I have no other transaction-specific annotations for the method (I set @TransactionAttribute(TransactionAttributeType.REQUIRED) but that should be the default anyway!). Transactions are container managed. JPA provider is EclipseLink.

And still, the transaction is not rolled back when the exception is thrown. Eg. the entries that I deleted from the database before the rollback don't come back. Btw. I call entityManager.flush() before the throw, can it cause such behaviour (it shouldn't)?

I also tried to call SessionContext.setRollbackOnly(), with the same result.

How can I debug this problem?

I'm using Glassfish v3 and Netbeans for debugging, but I'd be equally happy with println's I just don't know where to put them...

+1  A: 

I have an @Stateless EJB method in which I (...)

Just to clarify how do you get the EntityManager?

(...) I set @TransactionAttribute(TransactionAttributeType.REQUIRED

Indeed, this is the default and shouldn't be required anyway.

And still, the transaction is not rolled back when the exception is thrown. Eg. the entries that I deleted from the database before the rollback don't come back.

Hmm, that's very strange and unexpected.

Btw. I call entityManager.flush() before the throw, can it cause such behaviour (it shouldn't)?

No, flush != commit

I also tried to call SessionContext.setRollbackOnly(), with the same result.

Well, still unexpected (but at least consistent...).

I'm using Glassfish v3 and Netbeans for debugging

Maybe activate the logging of the following categories (e.g. via the admin Console under Configuration > Logging > Log Levels) to see if you can spot anything weird:

  • javax.enterprise.system.core.transaction
  • javax.enterprise.resource.jta
  • javax.enterprise.system.container.ejb

As an alternative (sort of "poor man's logging"), you could implement SessionSynchronization to get notified about transaction.

Really weird problem...

See also

Pascal Thivent
SessionSynchronization is what I was looking for, thank you!
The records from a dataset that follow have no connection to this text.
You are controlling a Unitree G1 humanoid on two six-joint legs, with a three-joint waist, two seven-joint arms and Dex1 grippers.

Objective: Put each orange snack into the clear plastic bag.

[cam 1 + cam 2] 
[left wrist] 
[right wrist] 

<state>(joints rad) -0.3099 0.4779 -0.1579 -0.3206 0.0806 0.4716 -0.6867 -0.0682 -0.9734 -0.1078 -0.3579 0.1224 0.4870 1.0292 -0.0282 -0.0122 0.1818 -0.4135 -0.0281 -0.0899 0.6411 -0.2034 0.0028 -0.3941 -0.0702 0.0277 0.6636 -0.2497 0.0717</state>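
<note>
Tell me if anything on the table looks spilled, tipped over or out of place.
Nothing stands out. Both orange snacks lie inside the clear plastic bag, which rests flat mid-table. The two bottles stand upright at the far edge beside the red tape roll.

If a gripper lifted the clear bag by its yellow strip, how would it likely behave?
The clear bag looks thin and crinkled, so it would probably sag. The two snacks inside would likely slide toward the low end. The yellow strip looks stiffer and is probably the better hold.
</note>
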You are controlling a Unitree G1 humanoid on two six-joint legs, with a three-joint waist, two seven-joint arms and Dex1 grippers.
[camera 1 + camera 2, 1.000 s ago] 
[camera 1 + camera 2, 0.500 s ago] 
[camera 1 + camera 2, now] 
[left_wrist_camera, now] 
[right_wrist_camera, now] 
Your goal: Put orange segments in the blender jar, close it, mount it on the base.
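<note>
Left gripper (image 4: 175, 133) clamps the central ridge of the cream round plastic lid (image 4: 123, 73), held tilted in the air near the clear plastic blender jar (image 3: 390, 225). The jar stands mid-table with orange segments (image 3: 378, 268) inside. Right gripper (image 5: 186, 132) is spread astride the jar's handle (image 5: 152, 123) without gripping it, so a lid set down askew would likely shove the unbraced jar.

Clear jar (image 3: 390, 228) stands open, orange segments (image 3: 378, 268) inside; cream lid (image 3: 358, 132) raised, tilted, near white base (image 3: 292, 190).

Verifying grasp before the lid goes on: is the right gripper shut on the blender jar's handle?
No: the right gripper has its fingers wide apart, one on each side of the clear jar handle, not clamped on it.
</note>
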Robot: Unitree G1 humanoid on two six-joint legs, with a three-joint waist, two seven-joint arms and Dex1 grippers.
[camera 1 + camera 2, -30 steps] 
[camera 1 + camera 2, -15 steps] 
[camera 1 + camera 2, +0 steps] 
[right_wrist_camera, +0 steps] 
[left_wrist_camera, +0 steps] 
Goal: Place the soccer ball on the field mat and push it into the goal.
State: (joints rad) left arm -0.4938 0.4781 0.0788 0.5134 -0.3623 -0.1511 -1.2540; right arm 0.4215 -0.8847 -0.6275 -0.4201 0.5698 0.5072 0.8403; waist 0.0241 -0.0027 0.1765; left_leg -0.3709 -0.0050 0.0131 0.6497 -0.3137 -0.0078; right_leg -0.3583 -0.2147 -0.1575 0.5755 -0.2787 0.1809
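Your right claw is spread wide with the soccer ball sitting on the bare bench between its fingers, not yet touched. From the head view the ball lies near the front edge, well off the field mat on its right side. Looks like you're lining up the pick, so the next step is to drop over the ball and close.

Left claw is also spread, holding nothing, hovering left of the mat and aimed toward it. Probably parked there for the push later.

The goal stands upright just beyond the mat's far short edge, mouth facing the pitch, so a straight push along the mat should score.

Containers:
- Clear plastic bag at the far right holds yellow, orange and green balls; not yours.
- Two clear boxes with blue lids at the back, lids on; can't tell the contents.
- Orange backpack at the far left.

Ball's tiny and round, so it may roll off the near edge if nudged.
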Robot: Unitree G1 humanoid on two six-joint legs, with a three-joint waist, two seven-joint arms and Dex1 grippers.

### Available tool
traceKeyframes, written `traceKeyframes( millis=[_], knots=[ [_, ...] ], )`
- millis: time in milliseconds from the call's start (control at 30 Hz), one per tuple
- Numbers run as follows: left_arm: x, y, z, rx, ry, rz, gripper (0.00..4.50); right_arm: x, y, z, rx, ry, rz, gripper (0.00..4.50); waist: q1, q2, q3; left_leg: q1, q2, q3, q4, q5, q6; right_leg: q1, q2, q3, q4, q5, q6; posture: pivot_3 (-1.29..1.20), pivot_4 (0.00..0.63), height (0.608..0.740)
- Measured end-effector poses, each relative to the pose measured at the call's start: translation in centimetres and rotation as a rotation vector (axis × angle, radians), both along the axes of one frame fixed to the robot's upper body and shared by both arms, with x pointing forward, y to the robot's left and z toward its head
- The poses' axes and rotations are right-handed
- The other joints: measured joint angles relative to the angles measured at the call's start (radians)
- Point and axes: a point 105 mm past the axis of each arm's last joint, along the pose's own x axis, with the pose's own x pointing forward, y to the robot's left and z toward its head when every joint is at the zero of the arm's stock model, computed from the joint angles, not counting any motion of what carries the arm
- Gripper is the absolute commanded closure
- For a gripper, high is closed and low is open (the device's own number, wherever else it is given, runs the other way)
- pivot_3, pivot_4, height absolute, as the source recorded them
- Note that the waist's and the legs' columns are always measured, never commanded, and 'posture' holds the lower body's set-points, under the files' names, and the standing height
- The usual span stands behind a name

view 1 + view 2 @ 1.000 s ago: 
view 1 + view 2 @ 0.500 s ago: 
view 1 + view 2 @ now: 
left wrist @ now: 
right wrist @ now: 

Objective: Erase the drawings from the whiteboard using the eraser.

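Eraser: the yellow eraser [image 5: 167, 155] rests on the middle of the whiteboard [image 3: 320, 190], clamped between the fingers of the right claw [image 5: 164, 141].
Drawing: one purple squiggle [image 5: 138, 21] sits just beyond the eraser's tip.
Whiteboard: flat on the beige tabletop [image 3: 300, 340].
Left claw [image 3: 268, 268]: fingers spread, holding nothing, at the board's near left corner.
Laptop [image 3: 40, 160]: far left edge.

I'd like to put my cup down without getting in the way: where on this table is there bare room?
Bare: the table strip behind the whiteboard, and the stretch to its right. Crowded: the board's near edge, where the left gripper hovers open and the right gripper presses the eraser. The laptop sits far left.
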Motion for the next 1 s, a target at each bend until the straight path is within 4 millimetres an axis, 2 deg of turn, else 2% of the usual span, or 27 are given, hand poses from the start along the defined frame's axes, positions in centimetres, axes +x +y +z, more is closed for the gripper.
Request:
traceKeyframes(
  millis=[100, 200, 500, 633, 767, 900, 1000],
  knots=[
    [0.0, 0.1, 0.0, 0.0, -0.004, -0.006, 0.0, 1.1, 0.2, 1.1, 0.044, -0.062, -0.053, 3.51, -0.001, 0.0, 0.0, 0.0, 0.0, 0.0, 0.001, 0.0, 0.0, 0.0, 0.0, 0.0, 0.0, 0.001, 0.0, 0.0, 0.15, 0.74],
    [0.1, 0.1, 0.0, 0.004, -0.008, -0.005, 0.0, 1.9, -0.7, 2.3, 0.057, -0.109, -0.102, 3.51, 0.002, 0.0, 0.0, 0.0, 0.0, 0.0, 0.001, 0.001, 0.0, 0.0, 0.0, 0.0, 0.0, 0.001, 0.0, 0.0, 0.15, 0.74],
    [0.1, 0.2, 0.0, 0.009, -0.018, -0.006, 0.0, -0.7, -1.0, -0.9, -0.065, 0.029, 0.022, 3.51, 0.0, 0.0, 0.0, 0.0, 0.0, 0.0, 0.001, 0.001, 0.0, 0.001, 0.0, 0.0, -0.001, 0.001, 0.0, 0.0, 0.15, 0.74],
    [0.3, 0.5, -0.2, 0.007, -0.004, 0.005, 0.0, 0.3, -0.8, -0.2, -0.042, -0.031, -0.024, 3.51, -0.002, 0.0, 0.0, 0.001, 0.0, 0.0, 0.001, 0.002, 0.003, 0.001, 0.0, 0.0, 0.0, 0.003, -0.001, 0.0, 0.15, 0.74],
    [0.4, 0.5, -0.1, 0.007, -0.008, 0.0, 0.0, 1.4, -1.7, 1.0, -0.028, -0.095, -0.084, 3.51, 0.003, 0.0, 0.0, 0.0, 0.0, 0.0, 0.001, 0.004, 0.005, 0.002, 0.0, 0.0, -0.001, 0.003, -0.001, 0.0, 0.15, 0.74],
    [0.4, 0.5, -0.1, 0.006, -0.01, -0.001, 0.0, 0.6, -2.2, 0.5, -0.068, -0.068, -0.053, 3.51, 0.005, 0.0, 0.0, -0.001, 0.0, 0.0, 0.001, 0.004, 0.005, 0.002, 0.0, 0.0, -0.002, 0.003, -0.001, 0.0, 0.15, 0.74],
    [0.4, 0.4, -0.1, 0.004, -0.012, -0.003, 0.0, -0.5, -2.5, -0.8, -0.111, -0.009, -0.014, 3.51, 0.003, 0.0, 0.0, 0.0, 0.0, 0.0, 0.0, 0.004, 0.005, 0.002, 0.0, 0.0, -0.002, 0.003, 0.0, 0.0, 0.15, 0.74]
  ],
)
I rearranged the code so that it hurts less, but I'm really curious about what's going on...
Gabor Kulcsar
By the way, logging JTA does not help, because setting loglevel to NICE creates so much extra information that I can't get anything useful out of it.
Gabor Kulcsar
@Gabor Yeah, I was a bit afraid the app server logging would be too verbose, which is why I also mentioned `SessionSynchronization`.
Pascal Thivent
+1  A: 

In addition to Pascal's good answer, some things to check... Your EntityManager is guaranteed not to participate in container-managed transactions if any of the following are true:

  • You created the EntityManager via an EntityManagerFactory
  • You specified transaction-type="RESOURCE_LOCAL" in your persistence.xml

Secondary things to check:

  • <jta-data-source> is filled in in the persistence.xml
  • the DataSource referenced via <jta-data-source> is setup to participate in JTA transactions (auto-commit is off)

These last two are somewhat vendor specific in that some vendors will automatically fill in the <jta-data-source> if it is not specified. As well some will fail deployment if the <jta-data-source> is pointing to a DataSource that is not setup to participate in JTA transactions (that setup is vendor specific). Not sure how Glassfish handles these two items.

David Blevins
Informative answer, thank you. Unfortunately the problem is local, because otherwise transactions work as expected.